March Madness Traffic Wanes

Web traffic to CBS' March Madness games spiked for the first day of the tournament, but then slowly declined over the next several days, according to new estimates by Nielsen//NetRatings.

The CBS SportsLine network of sites--CBS SportsLine.com, CSTV.com Networks, NCAASports.com, PGA Tour, and TennisDirect.com--drew more than 3.6 million visitors from home and work on Day 1 of the college basketball tournament, March 16. But traffic then started falling off--tapering to approximately 3.1 million on March 17, and 2.1 million on each of the next three days, and then plunging to 1.7 million on Tuesday, March 21 (the most recent date for which Nielsen//NetRatings' figures were available).

CBS SportsLine.com's traffic for the week ending March 19 jumped 219 percent at work, from 1 million unique visitors to 3.2 million. At home, traffic also nearly doubled, from 1.6 million to 3.1 million.

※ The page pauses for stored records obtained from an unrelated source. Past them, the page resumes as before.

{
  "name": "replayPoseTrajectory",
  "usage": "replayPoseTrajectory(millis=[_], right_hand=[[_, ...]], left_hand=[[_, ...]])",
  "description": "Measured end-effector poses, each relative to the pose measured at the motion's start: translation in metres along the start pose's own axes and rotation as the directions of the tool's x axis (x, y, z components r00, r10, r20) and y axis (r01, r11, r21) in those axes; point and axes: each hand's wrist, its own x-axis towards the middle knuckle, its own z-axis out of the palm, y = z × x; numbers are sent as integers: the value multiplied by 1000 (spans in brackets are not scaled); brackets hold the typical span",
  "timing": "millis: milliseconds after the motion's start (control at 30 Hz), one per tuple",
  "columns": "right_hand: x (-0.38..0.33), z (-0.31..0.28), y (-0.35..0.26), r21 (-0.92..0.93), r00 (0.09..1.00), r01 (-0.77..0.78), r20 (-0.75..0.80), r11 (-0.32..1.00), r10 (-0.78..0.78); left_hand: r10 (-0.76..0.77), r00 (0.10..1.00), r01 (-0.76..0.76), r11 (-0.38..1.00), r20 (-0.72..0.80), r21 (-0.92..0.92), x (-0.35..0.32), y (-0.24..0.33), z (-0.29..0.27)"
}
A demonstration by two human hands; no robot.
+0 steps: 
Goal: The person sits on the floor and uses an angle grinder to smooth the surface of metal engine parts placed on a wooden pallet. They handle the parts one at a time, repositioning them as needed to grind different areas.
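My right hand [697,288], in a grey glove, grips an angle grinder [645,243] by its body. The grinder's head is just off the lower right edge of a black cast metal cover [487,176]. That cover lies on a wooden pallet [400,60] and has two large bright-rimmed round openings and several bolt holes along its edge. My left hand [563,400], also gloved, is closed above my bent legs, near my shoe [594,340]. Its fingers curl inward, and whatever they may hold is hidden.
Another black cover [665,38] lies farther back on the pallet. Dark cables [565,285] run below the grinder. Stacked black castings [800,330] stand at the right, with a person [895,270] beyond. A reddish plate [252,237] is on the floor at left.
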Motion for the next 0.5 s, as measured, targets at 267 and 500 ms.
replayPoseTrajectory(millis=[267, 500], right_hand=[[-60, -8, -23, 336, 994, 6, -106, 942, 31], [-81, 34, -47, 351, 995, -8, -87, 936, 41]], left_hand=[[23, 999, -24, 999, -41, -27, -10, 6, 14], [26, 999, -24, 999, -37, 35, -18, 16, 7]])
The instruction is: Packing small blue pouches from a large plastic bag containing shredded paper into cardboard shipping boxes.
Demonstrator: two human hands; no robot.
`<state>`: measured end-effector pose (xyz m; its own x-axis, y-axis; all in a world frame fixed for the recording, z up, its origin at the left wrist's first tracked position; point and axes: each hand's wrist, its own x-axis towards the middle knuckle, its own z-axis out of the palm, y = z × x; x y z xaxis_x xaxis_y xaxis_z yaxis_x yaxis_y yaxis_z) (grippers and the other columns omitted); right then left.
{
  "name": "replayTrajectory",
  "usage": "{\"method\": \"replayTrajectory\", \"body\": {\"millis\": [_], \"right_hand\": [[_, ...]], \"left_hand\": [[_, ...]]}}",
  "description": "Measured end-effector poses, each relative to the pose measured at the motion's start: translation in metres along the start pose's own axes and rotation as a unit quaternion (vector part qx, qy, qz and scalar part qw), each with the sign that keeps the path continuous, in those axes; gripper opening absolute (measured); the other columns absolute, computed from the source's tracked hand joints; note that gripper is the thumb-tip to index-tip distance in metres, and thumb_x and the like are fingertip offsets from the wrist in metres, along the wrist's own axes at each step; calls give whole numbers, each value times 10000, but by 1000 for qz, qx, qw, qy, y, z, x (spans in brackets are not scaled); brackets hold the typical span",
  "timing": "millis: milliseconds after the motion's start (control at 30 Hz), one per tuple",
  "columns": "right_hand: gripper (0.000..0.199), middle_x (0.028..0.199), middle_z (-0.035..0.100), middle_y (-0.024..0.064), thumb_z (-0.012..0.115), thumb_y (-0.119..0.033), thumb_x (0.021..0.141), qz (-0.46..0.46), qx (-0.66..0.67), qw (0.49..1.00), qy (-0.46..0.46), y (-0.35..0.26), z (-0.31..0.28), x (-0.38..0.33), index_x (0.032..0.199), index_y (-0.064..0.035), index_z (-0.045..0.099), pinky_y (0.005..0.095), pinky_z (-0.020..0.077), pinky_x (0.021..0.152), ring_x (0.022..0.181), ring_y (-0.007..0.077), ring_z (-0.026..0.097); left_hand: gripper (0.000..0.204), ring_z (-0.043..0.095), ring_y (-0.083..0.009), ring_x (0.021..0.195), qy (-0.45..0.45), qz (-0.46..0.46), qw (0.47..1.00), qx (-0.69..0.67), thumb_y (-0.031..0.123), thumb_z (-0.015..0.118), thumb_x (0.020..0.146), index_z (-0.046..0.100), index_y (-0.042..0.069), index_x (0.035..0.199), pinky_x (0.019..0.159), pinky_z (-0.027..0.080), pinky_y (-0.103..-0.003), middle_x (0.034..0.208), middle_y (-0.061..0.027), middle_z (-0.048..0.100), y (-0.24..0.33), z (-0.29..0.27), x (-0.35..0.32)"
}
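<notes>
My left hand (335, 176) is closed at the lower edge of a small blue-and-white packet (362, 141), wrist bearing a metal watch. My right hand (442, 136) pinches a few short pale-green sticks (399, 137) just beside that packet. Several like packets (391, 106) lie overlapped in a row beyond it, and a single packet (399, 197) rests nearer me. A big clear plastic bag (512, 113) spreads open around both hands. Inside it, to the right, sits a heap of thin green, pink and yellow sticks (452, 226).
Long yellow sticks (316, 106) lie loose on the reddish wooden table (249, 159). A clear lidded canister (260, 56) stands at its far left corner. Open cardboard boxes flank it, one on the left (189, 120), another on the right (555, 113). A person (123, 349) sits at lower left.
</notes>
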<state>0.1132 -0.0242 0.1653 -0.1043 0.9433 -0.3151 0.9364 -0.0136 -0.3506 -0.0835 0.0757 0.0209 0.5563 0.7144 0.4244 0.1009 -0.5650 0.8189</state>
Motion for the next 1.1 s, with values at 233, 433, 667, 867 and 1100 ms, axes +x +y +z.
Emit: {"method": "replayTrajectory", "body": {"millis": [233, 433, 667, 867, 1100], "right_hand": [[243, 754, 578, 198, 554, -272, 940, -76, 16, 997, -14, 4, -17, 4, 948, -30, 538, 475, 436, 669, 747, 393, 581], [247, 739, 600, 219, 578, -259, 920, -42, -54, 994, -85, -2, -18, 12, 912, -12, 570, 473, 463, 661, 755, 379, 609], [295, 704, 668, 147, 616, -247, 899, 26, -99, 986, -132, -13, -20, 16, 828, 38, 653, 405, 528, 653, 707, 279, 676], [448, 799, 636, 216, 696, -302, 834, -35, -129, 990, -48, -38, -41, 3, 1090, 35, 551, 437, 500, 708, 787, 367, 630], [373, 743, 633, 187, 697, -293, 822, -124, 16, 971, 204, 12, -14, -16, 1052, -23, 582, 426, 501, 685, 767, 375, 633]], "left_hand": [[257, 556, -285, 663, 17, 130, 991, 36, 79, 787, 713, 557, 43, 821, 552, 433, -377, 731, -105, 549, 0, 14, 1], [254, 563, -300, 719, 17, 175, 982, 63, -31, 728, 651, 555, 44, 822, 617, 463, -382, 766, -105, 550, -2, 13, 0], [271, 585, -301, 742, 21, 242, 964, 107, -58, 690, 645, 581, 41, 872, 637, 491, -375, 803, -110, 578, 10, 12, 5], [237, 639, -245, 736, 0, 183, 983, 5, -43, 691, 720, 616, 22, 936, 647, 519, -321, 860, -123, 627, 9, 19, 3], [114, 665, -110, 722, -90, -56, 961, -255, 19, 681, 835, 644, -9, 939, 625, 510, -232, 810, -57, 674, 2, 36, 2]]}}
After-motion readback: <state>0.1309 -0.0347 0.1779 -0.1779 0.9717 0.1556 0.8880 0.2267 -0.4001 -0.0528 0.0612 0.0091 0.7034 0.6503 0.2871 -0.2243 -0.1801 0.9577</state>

CBS has placed its free March Madness streams front and center of its Web strategy. Larry Kramer, president of CBS Digital, last year compared the streams of the games to AOL's Webcast of 'Live 8,' a streamed music event last summer that found a mass broadband audience. "This is our Live 8," Kramer said of the free streaming basketball games, adding that the network expected "huge" viewership. Last year, CBS offered streams of the games, but at a fee of $19.99.